[PYTHON MATRIX-SIG] Some notes on the matrix class

Jim Fulton, U.S. Geological Survey jfulton@usgs.gov
Wed, 01 Nov 1995 16:54:58 -0500


On Wed, 1 Nov 95 16:02:31 -0500 
James Hugunin said:
> 
> > Couldn't this be done by implementing a "numeric" type (at the C
> > level) that has a range of [0..1]?  It could have two objects...
> >
> > Also, what exactly is the advantage of having a Boolean type?  (Am I
> > showing my age here? :-)
> 
> What I'm asking for is to be able to create a new python object in C, and  
> to include boolean methods for that object.  So, just like I can implement  
> my matrix_add function for the syntax "a+b" when a and b are matrices  
> (modulo coercion), I'd really like to be able to implement a matrix_greater  
> function for the syntax "a>b" when a and b are matrices (still modulo  
> coercion).  This seems completely in the original spirit of the language.
> 
> The reason for this is that if a = [1,2,3], and b = [2,2,2], I'd like to  
> define a>b = [0,0,1].  (where all of the above are matrices).  This is  
> useful in an astounding range of matrix computations, and there is no  
> sensible definition of a>b for matrices that returns a scalar boolean value.  
> 
> 
> ie. the traditional discrete delta function is elegantly expressed as
> def delta(i): return i==0
> 
> delta([-2,-1,0,1,2,3,4]) -> [0,0,1,0,0,0,0]
> 
> It's also useful for "vectorizing" traditional operations like filter.  If  
> x is a vector,
> 
> filter(lambda x: x<2 and x>0, x) <--> x.filter(x<2 and x>0)
> 
> except the second is orders of magnitude faster for matrices.
> 
> I understand that this is a major change to some of the more complicated  
> parts of python, so there are good practical reasons that it won't be done  
> anytime soon.  Nevertheless, I would love though to have you agree that this  
> would be a good feature if somebody ever has the time to add it.

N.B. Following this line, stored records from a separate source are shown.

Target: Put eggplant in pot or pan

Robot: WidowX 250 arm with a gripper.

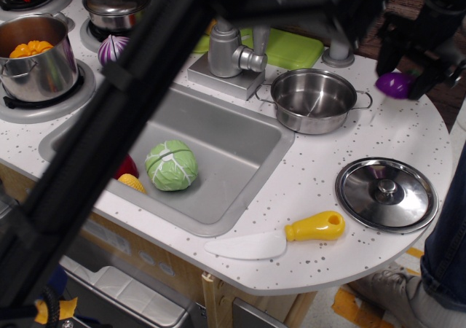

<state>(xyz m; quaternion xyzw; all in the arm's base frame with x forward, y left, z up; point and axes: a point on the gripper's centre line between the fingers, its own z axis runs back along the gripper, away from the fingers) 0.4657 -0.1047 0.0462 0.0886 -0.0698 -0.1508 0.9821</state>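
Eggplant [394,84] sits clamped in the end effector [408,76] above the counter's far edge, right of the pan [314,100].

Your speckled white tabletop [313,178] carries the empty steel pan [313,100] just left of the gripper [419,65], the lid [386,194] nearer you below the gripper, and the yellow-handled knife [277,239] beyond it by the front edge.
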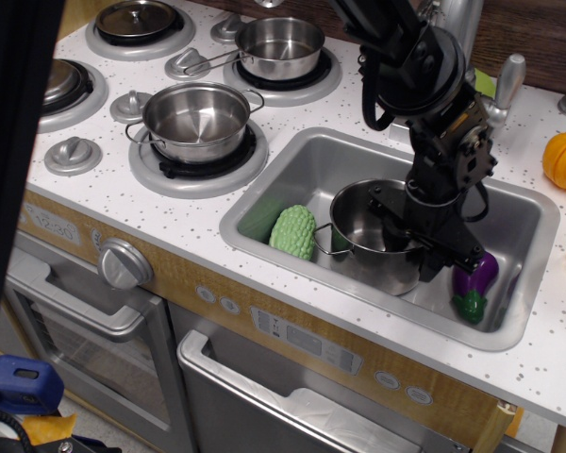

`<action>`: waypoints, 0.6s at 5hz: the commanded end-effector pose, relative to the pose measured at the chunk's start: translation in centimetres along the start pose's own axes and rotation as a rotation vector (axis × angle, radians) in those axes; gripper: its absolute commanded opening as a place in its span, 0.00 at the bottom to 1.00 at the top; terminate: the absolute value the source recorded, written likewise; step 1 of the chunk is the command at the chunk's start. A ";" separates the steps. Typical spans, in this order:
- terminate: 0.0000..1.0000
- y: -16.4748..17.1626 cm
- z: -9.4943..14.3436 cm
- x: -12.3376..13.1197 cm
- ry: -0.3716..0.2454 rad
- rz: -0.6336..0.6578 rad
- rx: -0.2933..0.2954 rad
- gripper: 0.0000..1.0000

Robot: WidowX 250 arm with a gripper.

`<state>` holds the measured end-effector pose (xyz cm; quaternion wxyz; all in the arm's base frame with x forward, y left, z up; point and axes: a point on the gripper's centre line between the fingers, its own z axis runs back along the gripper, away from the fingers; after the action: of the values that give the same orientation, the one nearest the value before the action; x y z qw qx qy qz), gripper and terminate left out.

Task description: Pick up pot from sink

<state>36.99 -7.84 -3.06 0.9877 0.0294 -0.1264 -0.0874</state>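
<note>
The pot [357,226], shiny steel with deep straight sides and a wire loop handle on its left, stands upright in the silver-grey sink [307,170]. My gripper [407,247] reaches down from above, at the pot's right side. Its jaws are open and straddle the pot's right wall: one black finger [384,219] is inside the pot, the other [434,264] is outside it. The arm hides the pot's right rim and right handle.
A green bumpy vegetable [293,232] lies left of the pot and a purple eggplant [475,280] right of it, both in the sink. A shallow steel pot [196,118] and a saucepan [278,47] sit on burners. An orange pumpkin [564,159] is far right.
</note>
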 end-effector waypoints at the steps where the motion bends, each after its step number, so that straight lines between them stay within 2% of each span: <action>1: 0.00 0.3 1.5 1.5 -0.050 0.003 0.002 0.00; 3: 0.00 0.8 4.9 2.2 -0.047 -0.030 0.079 0.00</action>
<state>36.34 -7.34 -0.39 0.9869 0.0801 -0.0958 -0.1021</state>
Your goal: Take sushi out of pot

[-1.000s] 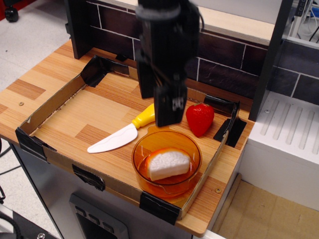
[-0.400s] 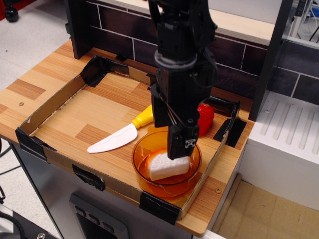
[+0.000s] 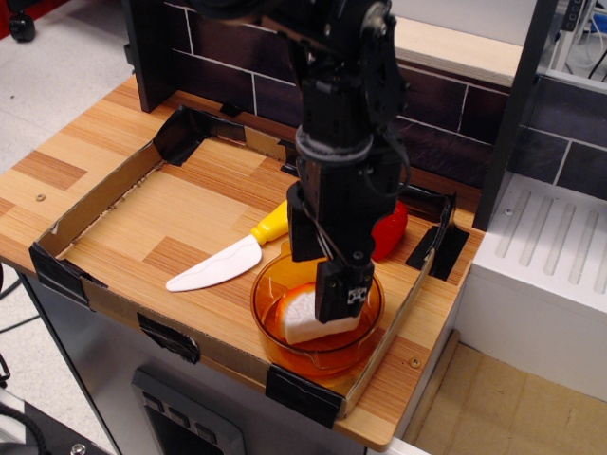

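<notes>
The sushi point(image 3: 300, 322), a white rice block with an orange strip along its left side, lies inside the translucent orange pot point(image 3: 263, 305) at the front right of the cardboard-edged board. My gripper point(image 3: 320, 287) has come down into the pot from above. Its jaws are open. The front finger point(image 3: 341, 294) covers the right part of the sushi and the back finger stands behind it, so the sushi lies partly between them. I cannot tell whether the fingers touch it.
A red strawberry point(image 3: 392, 230) sits just behind the pot, partly hidden by the arm. A white knife with a yellow handle point(image 3: 216, 266) lies left of the pot. A low cardboard wall point(image 3: 99, 202) rings the board. A dark brick wall point(image 3: 436, 114) stands behind.
The gripper has moved right and down, from above the knife handle into the pot over the sushi. The sushi and the pot have not moved.
</notes>
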Controlling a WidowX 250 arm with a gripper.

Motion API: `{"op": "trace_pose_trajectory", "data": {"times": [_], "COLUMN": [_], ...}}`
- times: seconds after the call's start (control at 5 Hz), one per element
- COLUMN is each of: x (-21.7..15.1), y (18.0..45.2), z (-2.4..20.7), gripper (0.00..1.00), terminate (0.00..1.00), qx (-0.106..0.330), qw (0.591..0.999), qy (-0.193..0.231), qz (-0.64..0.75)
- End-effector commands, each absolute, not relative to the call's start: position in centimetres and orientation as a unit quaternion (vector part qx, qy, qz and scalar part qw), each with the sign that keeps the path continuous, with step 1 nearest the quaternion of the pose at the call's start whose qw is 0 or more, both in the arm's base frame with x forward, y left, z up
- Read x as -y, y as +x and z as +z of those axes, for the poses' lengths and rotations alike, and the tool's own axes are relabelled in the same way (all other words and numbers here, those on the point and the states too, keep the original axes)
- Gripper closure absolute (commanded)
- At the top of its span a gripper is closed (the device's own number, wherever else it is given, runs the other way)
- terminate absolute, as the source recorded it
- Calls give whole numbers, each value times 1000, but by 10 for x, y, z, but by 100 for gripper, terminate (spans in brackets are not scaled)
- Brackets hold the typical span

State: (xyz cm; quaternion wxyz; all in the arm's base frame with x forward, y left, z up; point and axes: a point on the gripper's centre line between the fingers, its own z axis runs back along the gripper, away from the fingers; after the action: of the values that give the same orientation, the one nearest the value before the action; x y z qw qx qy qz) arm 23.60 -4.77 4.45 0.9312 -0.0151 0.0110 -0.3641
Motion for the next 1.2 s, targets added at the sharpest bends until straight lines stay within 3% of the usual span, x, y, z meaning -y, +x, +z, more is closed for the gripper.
{"op": "trace_pose_trajectory", "data": {"times": [0.0, 0.4, 0.6, 1.0], "x": [44, 46, 46, 36], "y": [239, 234, 231, 233], "z": [34, 26, 30, 57], "gripper": [0, 0, 100, 100], "terminate": [0, 0, 0, 0], "qx": [-10, -16, -3, 40], "qw": [930, 929, 930, 939], "qy": [-2, 11, 12, 15], "qz": [-369, -371, -368, -341]}}
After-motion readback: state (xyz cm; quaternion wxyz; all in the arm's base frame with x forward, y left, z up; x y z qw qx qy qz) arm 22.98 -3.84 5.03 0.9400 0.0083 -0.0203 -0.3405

I think what you want to do is best done with a separate function.

I'm against having comparison operators return non-boolean values.
I think comparison operators should always either return boolean, or
raise an exception if an operation is not supported.

With your proposal, would [1,2,3]==[0,2,3] return [0,1,1]?  Then you
would lose the ability to say: "if a == b:"

I'd much rather be able to say a particular type supports == and !=
and does not support <, <=, >, and >=.